Almost giddy, he trained his mind on the boy beside him, smiling mirthfully as the boy’s face pinched in confusion.
“What?” Fakir gripped his wrist in an effort to stop it from moving—stop it from being dragged somehow—over the pages, its fingers still clutching the pen. “My hand’s writing by itself.”
Yes, Drosselmeyer thought, you’ll write my story, boy. One way or another. “You see, you have my blood running through your veins.” Your hand, the old man thought tauntingly, is but an extension of my hand. Your will, nothing but food for mine.

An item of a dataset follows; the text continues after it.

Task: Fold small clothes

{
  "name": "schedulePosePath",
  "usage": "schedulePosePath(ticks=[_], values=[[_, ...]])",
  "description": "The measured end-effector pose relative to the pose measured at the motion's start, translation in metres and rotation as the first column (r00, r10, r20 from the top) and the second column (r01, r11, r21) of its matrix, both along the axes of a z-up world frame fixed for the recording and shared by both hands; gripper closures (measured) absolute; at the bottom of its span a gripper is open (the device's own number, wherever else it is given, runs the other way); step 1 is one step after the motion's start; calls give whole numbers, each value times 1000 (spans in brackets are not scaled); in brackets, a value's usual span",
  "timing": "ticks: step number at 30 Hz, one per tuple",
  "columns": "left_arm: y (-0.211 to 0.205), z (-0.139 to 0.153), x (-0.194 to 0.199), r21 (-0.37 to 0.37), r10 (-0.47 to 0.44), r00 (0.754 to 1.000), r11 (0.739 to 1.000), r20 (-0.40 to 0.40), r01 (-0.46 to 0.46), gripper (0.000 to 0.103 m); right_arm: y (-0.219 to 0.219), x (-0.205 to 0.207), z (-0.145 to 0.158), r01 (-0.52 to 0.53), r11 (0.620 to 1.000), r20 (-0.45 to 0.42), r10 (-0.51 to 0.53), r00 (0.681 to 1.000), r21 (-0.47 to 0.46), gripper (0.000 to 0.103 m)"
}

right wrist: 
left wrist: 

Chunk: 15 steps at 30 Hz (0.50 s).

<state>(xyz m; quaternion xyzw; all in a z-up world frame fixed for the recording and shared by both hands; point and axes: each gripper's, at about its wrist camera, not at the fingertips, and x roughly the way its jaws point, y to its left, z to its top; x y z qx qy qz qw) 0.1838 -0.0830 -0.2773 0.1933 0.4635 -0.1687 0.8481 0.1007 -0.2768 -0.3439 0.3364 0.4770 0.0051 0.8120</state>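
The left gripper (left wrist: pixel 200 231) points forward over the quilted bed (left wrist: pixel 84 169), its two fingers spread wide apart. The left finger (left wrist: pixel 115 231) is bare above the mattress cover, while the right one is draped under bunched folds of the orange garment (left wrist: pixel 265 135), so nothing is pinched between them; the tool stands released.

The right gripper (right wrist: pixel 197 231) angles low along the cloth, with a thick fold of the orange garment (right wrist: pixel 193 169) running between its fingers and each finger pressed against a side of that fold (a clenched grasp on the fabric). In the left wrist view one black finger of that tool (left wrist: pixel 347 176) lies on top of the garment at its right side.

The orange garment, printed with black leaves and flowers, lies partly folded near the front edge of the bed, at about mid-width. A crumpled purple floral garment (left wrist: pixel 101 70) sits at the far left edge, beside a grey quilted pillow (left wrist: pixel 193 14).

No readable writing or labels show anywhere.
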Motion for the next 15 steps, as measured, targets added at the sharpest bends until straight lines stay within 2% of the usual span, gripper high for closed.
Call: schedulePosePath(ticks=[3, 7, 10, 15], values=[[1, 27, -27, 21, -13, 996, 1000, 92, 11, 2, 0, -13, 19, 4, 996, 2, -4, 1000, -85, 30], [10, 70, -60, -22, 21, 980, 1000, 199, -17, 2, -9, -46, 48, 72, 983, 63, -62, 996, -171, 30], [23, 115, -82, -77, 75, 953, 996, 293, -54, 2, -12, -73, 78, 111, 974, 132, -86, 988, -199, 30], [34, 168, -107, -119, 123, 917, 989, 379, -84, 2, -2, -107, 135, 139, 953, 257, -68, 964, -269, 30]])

The old man’s eyes glazed over as he retreated further into his mind, feeling the creeping tendrils of tales stretching and twisting together, their power now heightened by the boy’s strength. Yes. “That was the lake called Despair,” the old man said even as the boy’s hand wrote, “and it was dark and deep just like Duck’s eyes.”
* * *
Fakir despised and resented the weak grunts and stifled groans that escaped his tight throat as he tried vainly to stop his hand from writing, committing the deranged man’s words to the page. He looked up at the frail image of Duck, a wispy window built by Drosselmeyer’s will both revealing her and separating them. He felt so helpless, unable to do anything but watch as Drosselmeyer spun his sadistic story. “What are you intending to make me write?” he ground out as he gripped his scrawling hand in his fist, squeezing it so hard he felt the crush of bone painfully. But still it didn’t stop, continuing on unfeeling.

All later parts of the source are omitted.